- **ASSIGNED TASK**
From the first line of the material below to the line containing "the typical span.", repeat every line exactly and add nothing.

- **PROVIDED MATERIAL**

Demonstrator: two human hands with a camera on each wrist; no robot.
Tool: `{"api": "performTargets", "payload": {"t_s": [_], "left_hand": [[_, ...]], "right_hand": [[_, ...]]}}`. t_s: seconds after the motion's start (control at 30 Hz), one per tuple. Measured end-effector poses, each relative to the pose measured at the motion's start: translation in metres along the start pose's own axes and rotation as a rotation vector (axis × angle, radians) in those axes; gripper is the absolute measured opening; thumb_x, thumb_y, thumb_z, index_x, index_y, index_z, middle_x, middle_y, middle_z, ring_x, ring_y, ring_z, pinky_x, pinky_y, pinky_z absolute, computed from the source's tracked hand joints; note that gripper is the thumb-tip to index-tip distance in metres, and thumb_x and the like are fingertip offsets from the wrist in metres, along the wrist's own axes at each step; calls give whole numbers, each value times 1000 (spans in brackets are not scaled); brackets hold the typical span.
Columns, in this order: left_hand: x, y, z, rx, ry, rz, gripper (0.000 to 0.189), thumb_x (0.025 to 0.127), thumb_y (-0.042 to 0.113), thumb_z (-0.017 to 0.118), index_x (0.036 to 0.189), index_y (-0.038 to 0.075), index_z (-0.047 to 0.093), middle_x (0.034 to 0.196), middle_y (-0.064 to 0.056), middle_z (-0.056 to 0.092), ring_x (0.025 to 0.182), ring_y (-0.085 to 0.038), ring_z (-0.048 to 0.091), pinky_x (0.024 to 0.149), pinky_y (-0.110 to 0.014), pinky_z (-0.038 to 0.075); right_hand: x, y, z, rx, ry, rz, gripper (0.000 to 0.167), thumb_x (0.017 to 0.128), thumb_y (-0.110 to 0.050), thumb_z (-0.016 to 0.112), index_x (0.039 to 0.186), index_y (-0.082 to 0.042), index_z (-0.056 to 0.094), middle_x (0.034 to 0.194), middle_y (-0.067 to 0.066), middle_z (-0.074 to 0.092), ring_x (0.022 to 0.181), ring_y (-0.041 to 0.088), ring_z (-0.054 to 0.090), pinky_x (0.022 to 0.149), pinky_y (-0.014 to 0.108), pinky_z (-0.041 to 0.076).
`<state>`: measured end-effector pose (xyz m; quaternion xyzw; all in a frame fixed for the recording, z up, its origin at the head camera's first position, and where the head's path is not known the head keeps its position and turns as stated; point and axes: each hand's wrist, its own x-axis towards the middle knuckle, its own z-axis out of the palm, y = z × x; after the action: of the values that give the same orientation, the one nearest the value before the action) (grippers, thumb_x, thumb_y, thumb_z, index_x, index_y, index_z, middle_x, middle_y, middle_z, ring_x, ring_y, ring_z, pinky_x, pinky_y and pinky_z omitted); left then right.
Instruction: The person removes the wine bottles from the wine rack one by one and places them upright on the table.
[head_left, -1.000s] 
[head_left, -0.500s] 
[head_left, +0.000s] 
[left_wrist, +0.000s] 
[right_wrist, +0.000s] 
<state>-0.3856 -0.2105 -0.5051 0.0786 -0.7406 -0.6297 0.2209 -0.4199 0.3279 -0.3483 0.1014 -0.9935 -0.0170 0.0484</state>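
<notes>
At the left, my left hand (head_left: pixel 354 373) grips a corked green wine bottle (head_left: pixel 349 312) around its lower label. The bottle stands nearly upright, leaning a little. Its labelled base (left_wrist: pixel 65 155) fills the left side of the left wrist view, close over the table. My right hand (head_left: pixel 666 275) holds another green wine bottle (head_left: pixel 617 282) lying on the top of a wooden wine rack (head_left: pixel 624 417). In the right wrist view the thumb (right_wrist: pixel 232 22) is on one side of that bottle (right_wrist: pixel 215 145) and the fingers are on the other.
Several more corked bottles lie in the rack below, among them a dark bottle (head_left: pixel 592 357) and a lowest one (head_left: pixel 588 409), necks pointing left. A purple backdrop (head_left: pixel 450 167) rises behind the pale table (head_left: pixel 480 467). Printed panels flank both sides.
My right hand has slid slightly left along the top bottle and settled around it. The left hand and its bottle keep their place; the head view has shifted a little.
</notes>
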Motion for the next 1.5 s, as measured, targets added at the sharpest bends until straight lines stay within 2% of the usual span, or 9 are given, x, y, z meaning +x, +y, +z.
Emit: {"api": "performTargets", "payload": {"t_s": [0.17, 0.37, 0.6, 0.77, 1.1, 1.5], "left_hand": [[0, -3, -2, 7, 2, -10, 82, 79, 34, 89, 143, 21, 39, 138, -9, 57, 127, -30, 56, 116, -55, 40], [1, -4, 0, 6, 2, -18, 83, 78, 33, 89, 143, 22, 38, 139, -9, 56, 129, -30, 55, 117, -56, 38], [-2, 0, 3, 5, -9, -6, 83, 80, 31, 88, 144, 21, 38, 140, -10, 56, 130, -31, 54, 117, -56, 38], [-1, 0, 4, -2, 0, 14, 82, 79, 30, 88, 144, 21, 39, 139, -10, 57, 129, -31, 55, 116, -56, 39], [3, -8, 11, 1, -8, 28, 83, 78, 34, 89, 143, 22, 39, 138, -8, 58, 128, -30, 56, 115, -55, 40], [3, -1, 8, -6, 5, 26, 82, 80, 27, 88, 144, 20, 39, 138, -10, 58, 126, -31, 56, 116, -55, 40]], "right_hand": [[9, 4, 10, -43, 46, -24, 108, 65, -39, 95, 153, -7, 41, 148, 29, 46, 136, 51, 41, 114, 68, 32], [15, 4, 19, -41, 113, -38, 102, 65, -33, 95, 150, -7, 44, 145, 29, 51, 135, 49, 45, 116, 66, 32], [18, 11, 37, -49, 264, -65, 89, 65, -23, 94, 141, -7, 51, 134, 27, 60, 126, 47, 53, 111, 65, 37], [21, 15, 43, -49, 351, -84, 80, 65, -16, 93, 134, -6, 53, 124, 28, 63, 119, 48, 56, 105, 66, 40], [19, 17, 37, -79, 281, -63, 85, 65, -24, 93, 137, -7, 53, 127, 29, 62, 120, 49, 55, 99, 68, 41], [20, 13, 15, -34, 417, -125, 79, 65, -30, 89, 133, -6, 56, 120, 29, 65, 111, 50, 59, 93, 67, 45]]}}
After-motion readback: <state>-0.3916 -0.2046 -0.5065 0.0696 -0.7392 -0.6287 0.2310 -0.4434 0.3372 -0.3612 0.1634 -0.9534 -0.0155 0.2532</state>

- **SOLUTION FOR THIS TASK**
Demonstrator: two human hands with a camera on each wrist; no robot.
Tool: `{"api": "performTargets", "payload": {"t_s": [_], "left_hand": [[_, ...]], "right_hand": [[_, ...]]}}`. t_s: seconds after the motion's start (control at 30 Hz), one per tuple. Measured end-effector poses, each relative to the pose measured at the motion's start: translation in metres along the start pose's own axes and rotation as a rotation vector (axis × angle, radians) in those axes; gripper is the absolute measured opening; thumb_x, thumb_y, thumb_z, index_x, index_y, index_z, middle_x, middle_y, middle_z, ring_x, ring_y, ring_z, pinky_x, pinky_y, pinky_z absolute, computed from the source's tracked hand joints; note that gripper is the thumb-tip to index-tip distance in metres, and thumb_x and the like are fingertip offsets from the wrist in metres, along the wrist's own axes at each step; calls give whole numbers, each value times 1000 (spans in brackets are not scaled); brackets hold the typical span.

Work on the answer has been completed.